[What this task involves]: What's wanted here is the full listing below, repeated exactly, with no images in it.

[The data]:
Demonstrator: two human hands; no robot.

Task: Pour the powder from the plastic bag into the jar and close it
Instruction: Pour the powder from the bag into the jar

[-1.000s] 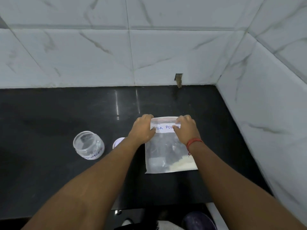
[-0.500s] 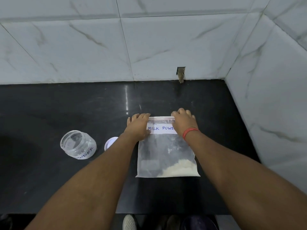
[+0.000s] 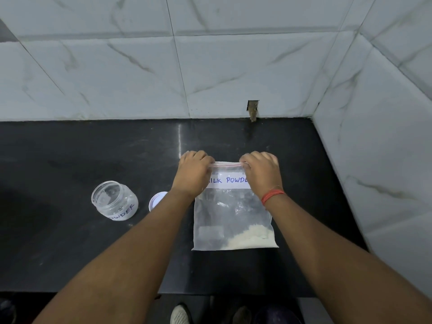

[Response to the task]:
Demonstrator: two human hands; no robot.

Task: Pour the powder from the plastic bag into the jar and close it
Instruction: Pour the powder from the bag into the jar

[-1.000s] 
[-0.500s] 
[+0.000s] 

No further output remains for this exercise.